Do you have a stubborn resistance that needs to be reframed to having a willing heart towards others? Believe me, it is worth taking time to reframe and embrace willingness.

In the next post, we will dig into the next obstacle to reframing: Justifiable Resentment. Until then, may you take a look at your own life and think about how you can reframe how you view things from the past and look at them in a new light.

Friday, August 13, 2010

Latest happenings for Mark

In all your ways acknowledge the Lord, and he will make your paths straight. Proverbs 3:6

The above verse reminds me that as I continue to focus on the Lord in all I do and rely on Him to help me through life, I can be rest assured he will make my path straight in front of me. I may not always know where the path is taking me or know what is the meaning of the scenery along the path until later, but God knows and will intend it for my own good.

At this point in my life, there is a lot going on. I am still looking for full-time employment with someone that embraces the uniqueness I bring in connecting and interacting with others via social media. What would I like to do? Well, I really do enjoy using social media tools to connect with people and help them whether that is in customer service, building relationships with customers or teaching them the ropes on social media. I could see myself in a variety of jobs as a community manager, social media consultant, or even in managing websites/content since I have experience in that area too.

While I continue to look for full-time employment, I am keeping myself quite busy in a few groups. One group was started in July with the intention of bringing together individuals and businesses in the Johnson County area and around Kansas City who wish to learn how to use social media tools/networking to connect and interact with their business or personal brand. The name of this group is the Kansas City Social Media Group. It was started in Johnson County, KS since a breakfast group focused on social media outside of the successful Internet Marketing and Social Media Meetup group was needed. Many members of the SMCKC group had expressed interest in a Johnson County SM group. We were approached by Houlihan's who graciously offered their Olathe location to host us and offered the entire restaurant for us to use on the morning of our breakfast. They also serve us a few wonderful items from their weekly Sunday brunch for breakfast on the day of our meeting. In fact, they have a great deal on their Sunday brunch for their social media friends that you can take advantage of during August. We have been very happy with the attendance at the first two KCSM breakfast meetings to date. We had 35 people show up at the July breakfast and around 75-80 people showed up at the August 12 breakfast! For now, we are only meeting for breakfast once a month at the Olathe Houlihan's with this group, but much more could be done with this group as time goes on. Tweetups, meetings outside of breakfast, etc. could happen. There is a planning committee consisting of myself, Shawn Gallagher, Chris Dowell and Marty Taggart that works together to plan and make the KCSM group meetings happen. I could not do it without all of their tremendous help and support.

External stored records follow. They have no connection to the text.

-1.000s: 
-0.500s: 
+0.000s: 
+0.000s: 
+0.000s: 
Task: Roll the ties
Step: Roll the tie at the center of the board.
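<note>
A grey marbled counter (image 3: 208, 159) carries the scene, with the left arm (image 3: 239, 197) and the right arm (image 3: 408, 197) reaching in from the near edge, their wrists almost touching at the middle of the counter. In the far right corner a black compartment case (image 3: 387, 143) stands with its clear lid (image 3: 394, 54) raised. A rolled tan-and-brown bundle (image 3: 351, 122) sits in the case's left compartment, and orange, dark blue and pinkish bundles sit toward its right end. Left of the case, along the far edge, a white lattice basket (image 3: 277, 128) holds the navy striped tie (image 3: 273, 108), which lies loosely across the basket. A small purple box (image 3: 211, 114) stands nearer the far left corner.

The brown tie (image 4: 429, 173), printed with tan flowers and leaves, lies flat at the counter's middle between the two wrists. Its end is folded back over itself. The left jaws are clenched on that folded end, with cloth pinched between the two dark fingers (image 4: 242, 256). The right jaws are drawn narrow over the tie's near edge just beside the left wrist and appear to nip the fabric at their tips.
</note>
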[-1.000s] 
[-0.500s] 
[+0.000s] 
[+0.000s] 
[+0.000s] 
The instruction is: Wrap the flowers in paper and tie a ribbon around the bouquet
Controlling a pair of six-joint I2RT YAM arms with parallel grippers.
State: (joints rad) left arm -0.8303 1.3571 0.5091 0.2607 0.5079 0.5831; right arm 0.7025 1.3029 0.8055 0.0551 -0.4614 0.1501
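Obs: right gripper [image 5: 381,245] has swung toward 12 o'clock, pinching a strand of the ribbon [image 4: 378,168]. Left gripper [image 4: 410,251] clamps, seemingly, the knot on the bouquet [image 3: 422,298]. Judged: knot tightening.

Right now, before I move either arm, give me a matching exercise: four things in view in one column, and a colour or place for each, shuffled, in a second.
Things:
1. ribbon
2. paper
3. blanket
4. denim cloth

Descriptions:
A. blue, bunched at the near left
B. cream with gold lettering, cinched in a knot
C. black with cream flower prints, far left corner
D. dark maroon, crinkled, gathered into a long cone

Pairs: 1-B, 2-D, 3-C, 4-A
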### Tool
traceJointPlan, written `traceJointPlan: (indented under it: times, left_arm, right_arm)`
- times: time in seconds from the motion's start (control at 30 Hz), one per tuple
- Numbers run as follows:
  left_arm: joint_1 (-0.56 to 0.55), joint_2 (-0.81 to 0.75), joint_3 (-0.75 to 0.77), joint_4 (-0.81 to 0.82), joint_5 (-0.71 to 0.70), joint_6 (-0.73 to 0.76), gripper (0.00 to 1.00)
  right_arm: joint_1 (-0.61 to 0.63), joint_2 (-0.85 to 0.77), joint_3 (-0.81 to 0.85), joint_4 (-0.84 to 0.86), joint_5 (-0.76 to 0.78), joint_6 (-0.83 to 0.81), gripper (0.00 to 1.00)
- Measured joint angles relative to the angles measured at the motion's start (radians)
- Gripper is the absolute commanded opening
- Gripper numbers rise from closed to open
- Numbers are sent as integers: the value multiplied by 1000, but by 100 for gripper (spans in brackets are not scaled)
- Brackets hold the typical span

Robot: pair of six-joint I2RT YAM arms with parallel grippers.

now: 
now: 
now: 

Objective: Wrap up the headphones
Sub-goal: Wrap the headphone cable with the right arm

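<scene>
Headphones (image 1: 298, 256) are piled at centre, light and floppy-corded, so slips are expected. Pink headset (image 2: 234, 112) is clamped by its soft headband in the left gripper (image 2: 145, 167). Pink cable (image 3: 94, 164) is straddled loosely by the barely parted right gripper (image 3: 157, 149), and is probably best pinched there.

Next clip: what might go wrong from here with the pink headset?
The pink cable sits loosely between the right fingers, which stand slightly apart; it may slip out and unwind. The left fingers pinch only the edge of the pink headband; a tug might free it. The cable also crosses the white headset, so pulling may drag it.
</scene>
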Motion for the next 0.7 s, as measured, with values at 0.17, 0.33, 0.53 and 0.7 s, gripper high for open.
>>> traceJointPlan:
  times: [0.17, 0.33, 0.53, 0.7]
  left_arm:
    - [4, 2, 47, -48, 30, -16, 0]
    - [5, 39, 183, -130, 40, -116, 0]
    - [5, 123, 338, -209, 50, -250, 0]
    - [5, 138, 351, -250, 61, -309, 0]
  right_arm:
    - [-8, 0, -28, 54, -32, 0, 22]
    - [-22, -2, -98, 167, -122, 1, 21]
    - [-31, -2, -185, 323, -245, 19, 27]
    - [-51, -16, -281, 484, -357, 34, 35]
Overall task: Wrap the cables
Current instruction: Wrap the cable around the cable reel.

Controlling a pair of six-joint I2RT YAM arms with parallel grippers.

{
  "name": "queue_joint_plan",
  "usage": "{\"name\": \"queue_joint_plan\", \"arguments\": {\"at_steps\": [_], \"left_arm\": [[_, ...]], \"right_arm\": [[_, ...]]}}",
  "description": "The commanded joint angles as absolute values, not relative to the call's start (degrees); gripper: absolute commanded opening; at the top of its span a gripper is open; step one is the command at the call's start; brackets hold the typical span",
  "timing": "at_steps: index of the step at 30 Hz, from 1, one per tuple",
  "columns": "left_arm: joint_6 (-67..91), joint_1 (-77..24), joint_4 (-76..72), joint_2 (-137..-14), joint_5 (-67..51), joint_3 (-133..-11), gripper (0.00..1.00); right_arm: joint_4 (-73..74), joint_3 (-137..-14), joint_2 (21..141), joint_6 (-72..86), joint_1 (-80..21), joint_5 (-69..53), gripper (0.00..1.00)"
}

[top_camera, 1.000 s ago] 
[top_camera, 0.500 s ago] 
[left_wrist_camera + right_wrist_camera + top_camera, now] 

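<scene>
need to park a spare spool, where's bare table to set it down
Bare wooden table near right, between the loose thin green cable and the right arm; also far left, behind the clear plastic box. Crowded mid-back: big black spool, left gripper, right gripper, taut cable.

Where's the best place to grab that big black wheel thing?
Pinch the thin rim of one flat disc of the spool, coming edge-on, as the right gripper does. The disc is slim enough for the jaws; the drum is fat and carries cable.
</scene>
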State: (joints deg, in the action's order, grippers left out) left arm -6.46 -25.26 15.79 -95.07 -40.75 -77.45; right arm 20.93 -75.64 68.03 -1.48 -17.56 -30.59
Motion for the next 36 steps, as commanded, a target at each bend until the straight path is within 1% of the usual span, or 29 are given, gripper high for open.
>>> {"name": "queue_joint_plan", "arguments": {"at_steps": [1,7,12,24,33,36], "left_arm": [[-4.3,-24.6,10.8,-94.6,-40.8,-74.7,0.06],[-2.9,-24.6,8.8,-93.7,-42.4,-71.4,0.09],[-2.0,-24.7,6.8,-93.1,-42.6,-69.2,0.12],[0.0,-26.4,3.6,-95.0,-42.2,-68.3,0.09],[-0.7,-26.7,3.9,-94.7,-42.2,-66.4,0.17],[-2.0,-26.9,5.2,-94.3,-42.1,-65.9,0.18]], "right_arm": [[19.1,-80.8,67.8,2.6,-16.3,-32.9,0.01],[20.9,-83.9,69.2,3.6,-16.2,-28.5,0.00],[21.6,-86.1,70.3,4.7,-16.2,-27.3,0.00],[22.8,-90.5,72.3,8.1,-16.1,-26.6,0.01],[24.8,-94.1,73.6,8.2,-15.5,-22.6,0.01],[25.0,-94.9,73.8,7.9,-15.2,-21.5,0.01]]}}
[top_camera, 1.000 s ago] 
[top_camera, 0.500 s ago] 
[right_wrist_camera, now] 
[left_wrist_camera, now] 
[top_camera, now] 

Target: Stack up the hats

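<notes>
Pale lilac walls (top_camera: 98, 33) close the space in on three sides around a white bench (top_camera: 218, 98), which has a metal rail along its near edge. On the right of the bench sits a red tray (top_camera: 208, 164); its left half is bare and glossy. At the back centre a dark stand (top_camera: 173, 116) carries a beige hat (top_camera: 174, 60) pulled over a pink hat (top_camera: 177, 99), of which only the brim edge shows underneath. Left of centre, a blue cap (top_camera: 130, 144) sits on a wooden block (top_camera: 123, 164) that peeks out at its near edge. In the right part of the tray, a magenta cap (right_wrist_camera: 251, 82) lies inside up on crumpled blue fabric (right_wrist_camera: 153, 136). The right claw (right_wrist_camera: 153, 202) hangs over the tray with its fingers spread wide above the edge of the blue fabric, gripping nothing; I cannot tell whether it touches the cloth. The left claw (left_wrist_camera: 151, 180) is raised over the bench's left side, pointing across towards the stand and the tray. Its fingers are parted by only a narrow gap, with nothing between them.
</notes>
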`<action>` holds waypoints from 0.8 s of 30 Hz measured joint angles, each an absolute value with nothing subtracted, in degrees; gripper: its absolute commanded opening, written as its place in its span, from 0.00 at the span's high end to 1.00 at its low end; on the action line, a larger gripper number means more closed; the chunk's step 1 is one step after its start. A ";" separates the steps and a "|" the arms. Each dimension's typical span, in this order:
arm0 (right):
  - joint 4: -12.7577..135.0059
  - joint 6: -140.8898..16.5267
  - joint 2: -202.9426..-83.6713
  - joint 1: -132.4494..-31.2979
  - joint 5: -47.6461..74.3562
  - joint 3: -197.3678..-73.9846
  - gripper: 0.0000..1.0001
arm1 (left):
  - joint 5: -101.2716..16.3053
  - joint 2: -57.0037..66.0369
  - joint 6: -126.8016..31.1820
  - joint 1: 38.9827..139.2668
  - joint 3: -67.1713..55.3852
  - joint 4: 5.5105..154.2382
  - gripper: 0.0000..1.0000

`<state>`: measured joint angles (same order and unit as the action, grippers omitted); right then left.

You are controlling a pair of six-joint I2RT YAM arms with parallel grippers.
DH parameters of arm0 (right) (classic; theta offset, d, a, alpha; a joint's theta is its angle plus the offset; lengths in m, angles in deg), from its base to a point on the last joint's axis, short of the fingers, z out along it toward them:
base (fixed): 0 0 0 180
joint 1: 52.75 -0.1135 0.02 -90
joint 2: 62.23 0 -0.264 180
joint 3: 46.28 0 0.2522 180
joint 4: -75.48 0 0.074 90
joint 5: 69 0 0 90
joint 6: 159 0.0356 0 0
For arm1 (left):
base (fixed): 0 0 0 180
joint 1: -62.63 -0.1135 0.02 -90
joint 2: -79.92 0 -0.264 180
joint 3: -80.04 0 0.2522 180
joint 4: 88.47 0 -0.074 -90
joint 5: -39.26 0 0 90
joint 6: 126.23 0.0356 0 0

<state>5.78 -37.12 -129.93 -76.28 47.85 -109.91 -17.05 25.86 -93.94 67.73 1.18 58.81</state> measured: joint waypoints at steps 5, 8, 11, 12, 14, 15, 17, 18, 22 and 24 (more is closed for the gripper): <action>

Also, I was approached recently by Vicky Watson with the New Landings group to help them with their social media strategy as they continue to grow in membership. What is New Landings? At New Landings, their mission is to redefine the way their members view career transition by actively providing resources and new avenues to showcase their skills. They liberate individuals from the bounds of traditional thinking enabling them to create and engage with meaningful work. They are dedicated to the economic recovery of America's middle class. They have some awesome networking events coming up and weekly Wednesday night meetings with dynamic speakers focusing on career issues. They are also involved in a few outstanding programs coming up that will enable unemployed people take advantage of some opportunities to get involved in the workforce. What is very nice is that they list on their home page the number of "landings" or people who have landed jobs in the past year and month to date. They also show the economic contribution these new "landings" have brought to the economy as a result of them getting jobs. It goes to show that New Landings is dedicated to helping people who are unemployed and looking for their next career path. I will be co-leading the New Landings social media team with a few other New Landings members and I am very happy to lend my experience and knowledge to this group to help its members. A wonderful volunteer opportunity that I am looking forward to participate in.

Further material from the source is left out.